(PROVIDED DATA)

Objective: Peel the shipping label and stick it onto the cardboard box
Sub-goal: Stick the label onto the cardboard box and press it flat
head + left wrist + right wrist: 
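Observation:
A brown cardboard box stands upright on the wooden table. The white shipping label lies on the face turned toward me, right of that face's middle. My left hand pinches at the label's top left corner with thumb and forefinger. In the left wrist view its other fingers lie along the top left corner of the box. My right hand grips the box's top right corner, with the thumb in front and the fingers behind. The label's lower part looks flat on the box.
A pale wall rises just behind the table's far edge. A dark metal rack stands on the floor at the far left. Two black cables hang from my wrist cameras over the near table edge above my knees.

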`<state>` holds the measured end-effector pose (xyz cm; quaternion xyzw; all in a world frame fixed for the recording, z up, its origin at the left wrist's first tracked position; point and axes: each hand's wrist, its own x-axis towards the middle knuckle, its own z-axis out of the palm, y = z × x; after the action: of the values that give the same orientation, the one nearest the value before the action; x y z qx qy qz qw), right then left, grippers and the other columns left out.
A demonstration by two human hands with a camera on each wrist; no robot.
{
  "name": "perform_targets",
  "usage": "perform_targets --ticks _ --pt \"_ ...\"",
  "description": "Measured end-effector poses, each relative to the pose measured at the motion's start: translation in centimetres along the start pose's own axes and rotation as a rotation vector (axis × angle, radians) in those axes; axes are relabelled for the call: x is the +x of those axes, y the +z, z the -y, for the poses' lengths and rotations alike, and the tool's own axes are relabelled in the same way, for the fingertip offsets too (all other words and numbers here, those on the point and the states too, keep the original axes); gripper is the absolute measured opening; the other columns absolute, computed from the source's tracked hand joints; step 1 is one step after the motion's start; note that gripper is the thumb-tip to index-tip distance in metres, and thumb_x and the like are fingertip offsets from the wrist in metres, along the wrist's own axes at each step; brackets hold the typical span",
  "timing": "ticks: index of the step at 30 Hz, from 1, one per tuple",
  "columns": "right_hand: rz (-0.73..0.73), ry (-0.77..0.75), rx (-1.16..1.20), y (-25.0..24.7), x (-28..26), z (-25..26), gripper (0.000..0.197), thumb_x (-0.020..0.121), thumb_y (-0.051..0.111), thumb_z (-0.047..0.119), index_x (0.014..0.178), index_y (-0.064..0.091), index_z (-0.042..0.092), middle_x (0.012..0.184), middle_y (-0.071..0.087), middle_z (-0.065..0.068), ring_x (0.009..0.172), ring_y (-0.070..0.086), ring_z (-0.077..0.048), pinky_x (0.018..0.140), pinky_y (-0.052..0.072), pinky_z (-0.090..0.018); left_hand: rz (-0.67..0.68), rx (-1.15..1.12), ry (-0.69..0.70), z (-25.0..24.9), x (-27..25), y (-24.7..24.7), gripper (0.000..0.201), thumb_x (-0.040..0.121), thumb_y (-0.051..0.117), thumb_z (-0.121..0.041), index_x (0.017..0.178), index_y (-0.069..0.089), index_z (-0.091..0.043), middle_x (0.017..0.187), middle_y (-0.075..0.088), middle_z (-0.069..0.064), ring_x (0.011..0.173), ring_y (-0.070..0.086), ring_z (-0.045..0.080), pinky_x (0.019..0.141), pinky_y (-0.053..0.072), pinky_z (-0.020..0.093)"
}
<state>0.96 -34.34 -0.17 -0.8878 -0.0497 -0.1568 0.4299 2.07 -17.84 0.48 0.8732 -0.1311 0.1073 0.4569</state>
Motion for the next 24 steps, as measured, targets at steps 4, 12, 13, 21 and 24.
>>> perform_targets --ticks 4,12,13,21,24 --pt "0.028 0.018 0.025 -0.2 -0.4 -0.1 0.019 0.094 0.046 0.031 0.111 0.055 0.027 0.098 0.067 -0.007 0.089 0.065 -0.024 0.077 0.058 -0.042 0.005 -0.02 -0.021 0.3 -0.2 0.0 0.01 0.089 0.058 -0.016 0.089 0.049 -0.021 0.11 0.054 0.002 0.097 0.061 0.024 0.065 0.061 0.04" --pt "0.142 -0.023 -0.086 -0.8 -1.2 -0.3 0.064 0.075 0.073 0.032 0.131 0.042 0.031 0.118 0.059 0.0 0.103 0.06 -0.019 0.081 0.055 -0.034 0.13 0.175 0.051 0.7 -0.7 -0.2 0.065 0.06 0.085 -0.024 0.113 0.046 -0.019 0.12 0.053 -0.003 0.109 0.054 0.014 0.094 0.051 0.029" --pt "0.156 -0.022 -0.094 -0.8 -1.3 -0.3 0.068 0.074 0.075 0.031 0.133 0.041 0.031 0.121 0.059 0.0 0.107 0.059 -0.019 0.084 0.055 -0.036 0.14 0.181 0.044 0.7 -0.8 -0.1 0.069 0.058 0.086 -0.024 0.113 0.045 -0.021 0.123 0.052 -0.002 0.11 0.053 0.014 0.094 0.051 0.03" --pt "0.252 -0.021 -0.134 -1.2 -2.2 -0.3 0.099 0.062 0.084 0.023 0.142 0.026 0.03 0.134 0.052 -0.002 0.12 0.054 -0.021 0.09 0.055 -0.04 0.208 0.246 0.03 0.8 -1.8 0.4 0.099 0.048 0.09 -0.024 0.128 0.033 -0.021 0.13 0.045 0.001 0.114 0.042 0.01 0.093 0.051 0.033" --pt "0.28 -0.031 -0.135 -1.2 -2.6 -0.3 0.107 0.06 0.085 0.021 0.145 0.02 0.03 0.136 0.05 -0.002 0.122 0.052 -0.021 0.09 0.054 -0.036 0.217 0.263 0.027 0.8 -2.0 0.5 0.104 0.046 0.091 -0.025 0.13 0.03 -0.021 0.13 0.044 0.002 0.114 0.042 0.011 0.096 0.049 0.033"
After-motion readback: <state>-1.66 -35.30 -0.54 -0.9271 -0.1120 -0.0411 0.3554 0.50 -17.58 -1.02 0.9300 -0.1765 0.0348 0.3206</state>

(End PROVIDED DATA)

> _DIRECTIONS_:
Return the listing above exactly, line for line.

> _OUTPUT OF THE EXERCISE_:
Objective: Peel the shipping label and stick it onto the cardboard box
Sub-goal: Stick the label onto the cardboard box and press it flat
head + left wrist + right wrist: 
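Observation:
A brown cardboard box stands upright on the wooden table. The white shipping label lies on the face turned toward me, right of that face's middle. My left hand pinches at the label's top left corner with thumb and forefinger. In the left wrist view its other fingers lie along the top left corner of the box. My right hand grips the box's top right corner, with the thumb in front and the fingers behind. The label's lower part looks flat on the box.
A pale wall rises just behind the table's far edge. A dark metal rack stands on the floor at the far left. Two black cables hang from my wrist cameras over the near table edge above my knees.
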
`<state>` holds the measured end-effector pose (xyz cm; quaternion xyzw; all in a world frame fixed for the recording, z up, its origin at the left wrist's first tracked position; point and axes: each hand's wrist, its own x-axis towards the middle knuckle, its own z-axis out of the palm, y = z × x; after the action: of the values that give the same orientation, the one nearest the value before the action; x y z qx qy qz qw), right then left, grippers and the other columns left out.
A demonstration by two human hands with a camera on each wrist; no robot.
{
  "name": "perform_targets",
  "usage": "perform_targets --ticks _ --pt \"_ ...\"",
  "description": "Measured end-effector poses, each relative to the pose measured at the motion's start: translation in centimetres along the start pose's own axes and rotation as a rotation vector (axis × angle, radians) in those axes; axes are relabelled for the call: x is the +x of those axes, y the +z, z the -y, for the poses' lengths and rotations alike, and the tool's own axes are relabelled in the same way, for the fingertip offsets too (all other words and numbers here, those on the point and the states too, keep the original axes); gripper is the absolute measured opening; the other columns absolute, computed from the source's tracked hand joints; step 1 is one step after the motion's start; note that gripper is the thumb-tip to index-tip distance in metres, and thumb_x and the like are fingertip offsets from the wrist in metres, along the wrist's own axes at each step; brackets hold the typical span",
  "timing": "ticks: index of the step at 30 Hz, from 1, one per tuple",
  "columns": "right_hand: rz (-0.73..0.73), ry (-0.77..0.75), rx (-1.16..1.20), y (-25.0..24.7), x (-28..26), z (-25..26), gripper (0.000..0.197), thumb_x (-0.020..0.121), thumb_y (-0.051..0.111), thumb_z (-0.047..0.119), index_x (0.014..0.178), index_y (-0.064..0.091), index_z (-0.042..0.092), middle_x (0.012..0.184), middle_y (-0.071..0.087), middle_z (-0.065..0.068), ring_x (0.009..0.172), ring_y (-0.070..0.086), ring_z (-0.077..0.048), pinky_x (0.018..0.140), pinky_y (-0.052..0.072), pinky_z (-0.090..0.018); left_hand: rz (-0.67..0.68), rx (-1.15..1.12), ry (-0.69..0.70), z (-25.0..24.9), x (-27..25), y (-24.7..24.7), gripper (0.000..0.201), thumb_x (-0.040..0.121), thumb_y (-0.051..0.117), thumb_z (-0.121..0.041), index_x (0.017..0.178), index_y (-0.069..0.089), index_z (-0.091..0.043), middle_x (0.017..0.187), middle_y (-0.075..0.088), middle_z (-0.069..0.064), ring_x (0.011..0.173), ring_y (-0.070..0.086), ring_z (-0.045..0.080), pinky_x (0.019..0.141), pinky_y (-0.053..0.072), pinky_z (-0.020..0.093)"
}
<state>0.96 -34.34 -0.17 -0.8878 -0.0497 -0.1568 0.4299 2.07 -17.84 0.48 0.8732 -0.1311 0.1073 0.4569</state>
Motion for the next 24 steps, as measured, targets at steps 4, 12, 13, 21 and 24.
>>> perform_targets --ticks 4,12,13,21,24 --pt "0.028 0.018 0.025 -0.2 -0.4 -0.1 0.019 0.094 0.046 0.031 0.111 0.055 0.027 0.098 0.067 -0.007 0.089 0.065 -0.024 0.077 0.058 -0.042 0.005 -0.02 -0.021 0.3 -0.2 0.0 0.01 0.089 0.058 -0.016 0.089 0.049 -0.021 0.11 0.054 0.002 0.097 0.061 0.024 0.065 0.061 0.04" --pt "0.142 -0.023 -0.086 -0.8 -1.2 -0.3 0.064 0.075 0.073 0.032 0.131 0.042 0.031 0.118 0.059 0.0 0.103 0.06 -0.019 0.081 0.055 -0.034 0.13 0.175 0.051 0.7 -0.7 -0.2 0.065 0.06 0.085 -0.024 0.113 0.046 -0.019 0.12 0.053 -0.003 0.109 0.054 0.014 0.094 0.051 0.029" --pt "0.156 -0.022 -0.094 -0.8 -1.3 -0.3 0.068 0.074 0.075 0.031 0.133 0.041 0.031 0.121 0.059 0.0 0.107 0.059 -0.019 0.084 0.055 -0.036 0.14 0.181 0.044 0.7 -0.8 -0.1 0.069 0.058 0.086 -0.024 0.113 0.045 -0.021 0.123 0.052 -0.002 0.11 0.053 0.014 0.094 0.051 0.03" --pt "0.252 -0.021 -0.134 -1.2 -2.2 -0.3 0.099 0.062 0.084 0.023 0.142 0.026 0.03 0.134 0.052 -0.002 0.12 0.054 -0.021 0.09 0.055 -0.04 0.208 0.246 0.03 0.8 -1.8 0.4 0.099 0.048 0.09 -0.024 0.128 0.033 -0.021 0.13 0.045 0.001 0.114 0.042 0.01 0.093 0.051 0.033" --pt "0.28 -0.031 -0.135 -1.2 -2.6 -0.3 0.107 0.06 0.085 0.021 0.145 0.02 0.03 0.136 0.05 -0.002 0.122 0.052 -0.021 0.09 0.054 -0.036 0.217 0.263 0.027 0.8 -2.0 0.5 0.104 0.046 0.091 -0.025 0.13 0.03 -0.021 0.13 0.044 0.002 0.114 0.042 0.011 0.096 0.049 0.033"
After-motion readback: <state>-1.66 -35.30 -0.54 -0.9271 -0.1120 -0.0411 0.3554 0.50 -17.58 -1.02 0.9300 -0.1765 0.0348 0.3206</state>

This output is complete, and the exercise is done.